Exercise prompt:
Your answer must be an exact copy of the data below.

Data segment:
________________________________________

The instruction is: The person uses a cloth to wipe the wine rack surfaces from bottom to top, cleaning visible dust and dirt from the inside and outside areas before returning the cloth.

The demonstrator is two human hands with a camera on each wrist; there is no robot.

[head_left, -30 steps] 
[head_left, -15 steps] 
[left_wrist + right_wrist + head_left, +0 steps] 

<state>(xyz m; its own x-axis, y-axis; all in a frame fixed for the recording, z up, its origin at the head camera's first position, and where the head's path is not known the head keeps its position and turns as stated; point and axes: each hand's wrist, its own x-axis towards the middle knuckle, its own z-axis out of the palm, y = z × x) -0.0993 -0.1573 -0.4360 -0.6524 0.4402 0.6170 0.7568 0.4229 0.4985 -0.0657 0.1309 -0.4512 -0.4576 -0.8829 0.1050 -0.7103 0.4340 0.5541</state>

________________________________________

Answer to this problem:
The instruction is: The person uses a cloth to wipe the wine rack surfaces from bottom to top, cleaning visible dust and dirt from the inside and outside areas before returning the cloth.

The demonstrator is two human hands with a camera on each wrist; there is no robot.

[head_left, -30 steps] 
[head_left, -15 steps] 
[left_wrist + right_wrist + head_left, +0 steps] 

<state>(xyz m; its own x-axis, y-axis; all in a frame fixed for the recording, z up, its origin at the head camera's first position, and where the head's path is not known the head keeps its position and turns as stated; point and axes: each hand's wrist, its own x-axis towards the middle knuckle, its own z-axis out of the palm, y = z × x) -0.0993 -0.1573 -0.4360 -0.6524 0.4402 0.6170 0.7568 0.4229 0.4985 -0.0657 0.1309 -0.4512 -0.4576 -0.8829 0.1050 -0.7103 0.4340 0.5541</state>

Nothing else is needed for this exercise.